• Dataset section
---------------
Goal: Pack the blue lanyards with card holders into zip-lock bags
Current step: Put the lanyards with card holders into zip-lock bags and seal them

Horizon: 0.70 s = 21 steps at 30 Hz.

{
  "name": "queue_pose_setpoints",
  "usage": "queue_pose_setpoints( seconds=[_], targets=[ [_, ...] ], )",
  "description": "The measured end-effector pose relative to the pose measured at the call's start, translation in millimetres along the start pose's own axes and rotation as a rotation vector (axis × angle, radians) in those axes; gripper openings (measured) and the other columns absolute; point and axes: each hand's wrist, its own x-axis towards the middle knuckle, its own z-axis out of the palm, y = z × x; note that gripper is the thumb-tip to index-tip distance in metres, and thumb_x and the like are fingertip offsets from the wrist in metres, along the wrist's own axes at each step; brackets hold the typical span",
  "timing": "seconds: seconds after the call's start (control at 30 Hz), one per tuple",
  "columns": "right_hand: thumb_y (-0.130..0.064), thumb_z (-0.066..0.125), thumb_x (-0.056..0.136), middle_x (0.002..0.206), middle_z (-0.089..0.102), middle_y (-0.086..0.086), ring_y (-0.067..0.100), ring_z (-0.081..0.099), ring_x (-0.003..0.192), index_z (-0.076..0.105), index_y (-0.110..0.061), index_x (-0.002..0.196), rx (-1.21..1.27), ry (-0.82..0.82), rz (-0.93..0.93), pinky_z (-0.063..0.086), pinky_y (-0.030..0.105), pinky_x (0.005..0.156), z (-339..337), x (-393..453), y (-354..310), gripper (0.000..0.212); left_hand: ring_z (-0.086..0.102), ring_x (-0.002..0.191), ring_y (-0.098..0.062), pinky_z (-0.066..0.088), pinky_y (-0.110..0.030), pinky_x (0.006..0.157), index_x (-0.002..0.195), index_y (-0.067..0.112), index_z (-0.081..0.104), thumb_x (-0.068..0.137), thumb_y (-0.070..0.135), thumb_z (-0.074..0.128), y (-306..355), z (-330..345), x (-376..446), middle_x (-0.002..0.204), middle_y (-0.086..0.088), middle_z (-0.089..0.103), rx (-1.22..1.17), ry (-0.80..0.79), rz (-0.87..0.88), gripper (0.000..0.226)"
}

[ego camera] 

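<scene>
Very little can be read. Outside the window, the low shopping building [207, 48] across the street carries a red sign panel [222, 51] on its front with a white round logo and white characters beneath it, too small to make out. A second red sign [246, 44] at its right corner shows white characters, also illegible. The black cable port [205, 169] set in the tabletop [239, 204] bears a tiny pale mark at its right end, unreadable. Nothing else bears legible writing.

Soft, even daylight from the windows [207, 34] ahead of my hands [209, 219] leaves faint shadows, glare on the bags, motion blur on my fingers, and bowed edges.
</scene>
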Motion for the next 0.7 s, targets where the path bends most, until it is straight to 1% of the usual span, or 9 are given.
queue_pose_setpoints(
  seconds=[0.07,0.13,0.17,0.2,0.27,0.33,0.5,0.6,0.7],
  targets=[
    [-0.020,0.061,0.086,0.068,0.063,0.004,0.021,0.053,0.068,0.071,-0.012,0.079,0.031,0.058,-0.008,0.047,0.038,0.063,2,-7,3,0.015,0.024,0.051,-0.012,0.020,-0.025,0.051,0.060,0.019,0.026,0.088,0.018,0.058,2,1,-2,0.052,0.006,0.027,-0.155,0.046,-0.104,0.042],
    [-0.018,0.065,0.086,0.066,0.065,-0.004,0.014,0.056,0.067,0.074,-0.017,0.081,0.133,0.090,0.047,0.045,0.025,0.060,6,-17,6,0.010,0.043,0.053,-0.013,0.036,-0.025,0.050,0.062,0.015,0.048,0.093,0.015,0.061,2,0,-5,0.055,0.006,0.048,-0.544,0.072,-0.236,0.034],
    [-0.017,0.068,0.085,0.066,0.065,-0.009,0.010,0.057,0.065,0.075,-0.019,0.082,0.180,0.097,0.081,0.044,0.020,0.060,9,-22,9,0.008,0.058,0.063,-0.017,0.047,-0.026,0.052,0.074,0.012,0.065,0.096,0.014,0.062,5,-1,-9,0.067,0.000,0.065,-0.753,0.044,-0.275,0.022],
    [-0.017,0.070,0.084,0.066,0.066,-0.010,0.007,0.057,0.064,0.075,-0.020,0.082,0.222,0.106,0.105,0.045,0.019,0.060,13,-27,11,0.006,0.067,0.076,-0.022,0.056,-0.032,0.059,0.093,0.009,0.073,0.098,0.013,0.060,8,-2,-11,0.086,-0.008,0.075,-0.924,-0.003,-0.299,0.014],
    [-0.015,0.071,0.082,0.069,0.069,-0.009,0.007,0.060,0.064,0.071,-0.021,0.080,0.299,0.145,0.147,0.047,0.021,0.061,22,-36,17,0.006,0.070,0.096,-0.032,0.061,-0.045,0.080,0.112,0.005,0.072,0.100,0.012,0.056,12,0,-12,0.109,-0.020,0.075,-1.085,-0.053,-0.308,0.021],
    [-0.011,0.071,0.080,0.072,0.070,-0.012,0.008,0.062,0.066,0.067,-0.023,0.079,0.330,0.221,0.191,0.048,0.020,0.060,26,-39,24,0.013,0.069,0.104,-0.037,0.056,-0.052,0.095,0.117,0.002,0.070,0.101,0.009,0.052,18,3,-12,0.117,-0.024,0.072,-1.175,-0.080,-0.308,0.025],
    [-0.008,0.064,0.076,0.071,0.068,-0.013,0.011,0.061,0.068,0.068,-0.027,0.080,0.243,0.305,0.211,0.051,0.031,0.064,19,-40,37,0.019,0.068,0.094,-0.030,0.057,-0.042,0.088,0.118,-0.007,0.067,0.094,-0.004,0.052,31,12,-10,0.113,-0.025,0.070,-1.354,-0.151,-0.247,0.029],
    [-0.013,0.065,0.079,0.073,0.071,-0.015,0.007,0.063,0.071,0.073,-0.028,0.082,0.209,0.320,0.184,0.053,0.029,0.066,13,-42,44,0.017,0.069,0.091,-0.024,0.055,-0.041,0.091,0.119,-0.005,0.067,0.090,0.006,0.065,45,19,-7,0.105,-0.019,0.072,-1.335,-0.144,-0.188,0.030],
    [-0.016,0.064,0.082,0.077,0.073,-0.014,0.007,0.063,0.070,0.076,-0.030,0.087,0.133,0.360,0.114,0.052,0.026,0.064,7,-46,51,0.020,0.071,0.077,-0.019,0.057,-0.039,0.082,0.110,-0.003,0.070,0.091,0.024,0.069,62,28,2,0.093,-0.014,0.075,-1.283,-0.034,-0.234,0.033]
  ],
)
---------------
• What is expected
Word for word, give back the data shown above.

• Result for this exercise
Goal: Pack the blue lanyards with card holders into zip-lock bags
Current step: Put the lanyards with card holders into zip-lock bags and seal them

Horizon: 0.70 s = 21 steps at 30 Hz.

{
  "name": "queue_pose_setpoints",
  "usage": "queue_pose_setpoints( seconds=[_], targets=[ [_, ...] ], )",
  "description": "The measured end-effector pose relative to the pose measured at the call's start, translation in millimetres along the start pose's own axes and rotation as a rotation vector (axis × angle, radians) in those axes; gripper openings (measured) and the other columns absolute; point and axes: each hand's wrist, its own x-axis towards the middle knuckle, its own z-axis out of the palm, y = z × x; note that gripper is the thumb-tip to index-tip distance in metres, and thumb_x and the like are fingertip offsets from the wrist in metres, along the wrist's own axes at each step; brackets hold the typical span",
  "timing": "seconds: seconds after the call's start (control at 30 Hz), one per tuple",
  "columns": "right_hand: thumb_y (-0.130..0.064), thumb_z (-0.066..0.125), thumb_x (-0.056..0.136), middle_x (0.002..0.206), middle_z (-0.089..0.102), middle_y (-0.086..0.086), ring_y (-0.067..0.100), ring_z (-0.081..0.099), ring_x (-0.003..0.192), index_z (-0.076..0.105), index_y (-0.110..0.061), index_x (-0.002..0.196), rx (-1.21..1.27), ry (-0.82..0.82), rz (-0.93..0.93), pinky_z (-0.063..0.086), pinky_y (-0.030..0.105), pinky_x (0.005..0.156), z (-339..337), x (-393..453), y (-354..310), gripper (0.000..0.212); left_hand: ring_z (-0.086..0.102), ring_x (-0.002..0.191), ring_y (-0.098..0.062), pinky_z (-0.066..0.088), pinky_y (-0.110..0.030), pinky_x (0.006..0.157), index_x (-0.002..0.195), index_y (-0.067..0.112), index_z (-0.081..0.104), thumb_x (-0.068..0.137), thumb_y (-0.070..0.135), thumb_z (-0.074..0.128), y (-306..355), z (-330..345), x (-376..446), middle_x (-0.002..0.204), middle_y (-0.086..0.088), middle_z (-0.089..0.103), rx (-1.22..1.17), ry (-0.80..0.79), rz (-0.87..0.88), gripper (0.000..0.226)"
}

[ego camera] 

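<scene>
Very little can be read. Outside the window, the low shopping building [207, 48] across the street carries a red sign panel [222, 51] on its front with a white round logo and white characters beneath it, too small to make out. A second red sign [246, 44] at its right corner shows white characters, also illegible. The black cable port [205, 169] set in the tabletop [239, 204] bears a tiny pale mark at its right end, unreadable. Nothing else bears legible writing.

Soft, even daylight from the windows [207, 34] ahead of my hands [209, 219] leaves faint shadows, glare on the bags, motion blur on my fingers, and bowed edges.
</scene>
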Motion for the next 0.7 s, targets where the path bends most, until it is straight to 1% of the usual span, or 9 are given.
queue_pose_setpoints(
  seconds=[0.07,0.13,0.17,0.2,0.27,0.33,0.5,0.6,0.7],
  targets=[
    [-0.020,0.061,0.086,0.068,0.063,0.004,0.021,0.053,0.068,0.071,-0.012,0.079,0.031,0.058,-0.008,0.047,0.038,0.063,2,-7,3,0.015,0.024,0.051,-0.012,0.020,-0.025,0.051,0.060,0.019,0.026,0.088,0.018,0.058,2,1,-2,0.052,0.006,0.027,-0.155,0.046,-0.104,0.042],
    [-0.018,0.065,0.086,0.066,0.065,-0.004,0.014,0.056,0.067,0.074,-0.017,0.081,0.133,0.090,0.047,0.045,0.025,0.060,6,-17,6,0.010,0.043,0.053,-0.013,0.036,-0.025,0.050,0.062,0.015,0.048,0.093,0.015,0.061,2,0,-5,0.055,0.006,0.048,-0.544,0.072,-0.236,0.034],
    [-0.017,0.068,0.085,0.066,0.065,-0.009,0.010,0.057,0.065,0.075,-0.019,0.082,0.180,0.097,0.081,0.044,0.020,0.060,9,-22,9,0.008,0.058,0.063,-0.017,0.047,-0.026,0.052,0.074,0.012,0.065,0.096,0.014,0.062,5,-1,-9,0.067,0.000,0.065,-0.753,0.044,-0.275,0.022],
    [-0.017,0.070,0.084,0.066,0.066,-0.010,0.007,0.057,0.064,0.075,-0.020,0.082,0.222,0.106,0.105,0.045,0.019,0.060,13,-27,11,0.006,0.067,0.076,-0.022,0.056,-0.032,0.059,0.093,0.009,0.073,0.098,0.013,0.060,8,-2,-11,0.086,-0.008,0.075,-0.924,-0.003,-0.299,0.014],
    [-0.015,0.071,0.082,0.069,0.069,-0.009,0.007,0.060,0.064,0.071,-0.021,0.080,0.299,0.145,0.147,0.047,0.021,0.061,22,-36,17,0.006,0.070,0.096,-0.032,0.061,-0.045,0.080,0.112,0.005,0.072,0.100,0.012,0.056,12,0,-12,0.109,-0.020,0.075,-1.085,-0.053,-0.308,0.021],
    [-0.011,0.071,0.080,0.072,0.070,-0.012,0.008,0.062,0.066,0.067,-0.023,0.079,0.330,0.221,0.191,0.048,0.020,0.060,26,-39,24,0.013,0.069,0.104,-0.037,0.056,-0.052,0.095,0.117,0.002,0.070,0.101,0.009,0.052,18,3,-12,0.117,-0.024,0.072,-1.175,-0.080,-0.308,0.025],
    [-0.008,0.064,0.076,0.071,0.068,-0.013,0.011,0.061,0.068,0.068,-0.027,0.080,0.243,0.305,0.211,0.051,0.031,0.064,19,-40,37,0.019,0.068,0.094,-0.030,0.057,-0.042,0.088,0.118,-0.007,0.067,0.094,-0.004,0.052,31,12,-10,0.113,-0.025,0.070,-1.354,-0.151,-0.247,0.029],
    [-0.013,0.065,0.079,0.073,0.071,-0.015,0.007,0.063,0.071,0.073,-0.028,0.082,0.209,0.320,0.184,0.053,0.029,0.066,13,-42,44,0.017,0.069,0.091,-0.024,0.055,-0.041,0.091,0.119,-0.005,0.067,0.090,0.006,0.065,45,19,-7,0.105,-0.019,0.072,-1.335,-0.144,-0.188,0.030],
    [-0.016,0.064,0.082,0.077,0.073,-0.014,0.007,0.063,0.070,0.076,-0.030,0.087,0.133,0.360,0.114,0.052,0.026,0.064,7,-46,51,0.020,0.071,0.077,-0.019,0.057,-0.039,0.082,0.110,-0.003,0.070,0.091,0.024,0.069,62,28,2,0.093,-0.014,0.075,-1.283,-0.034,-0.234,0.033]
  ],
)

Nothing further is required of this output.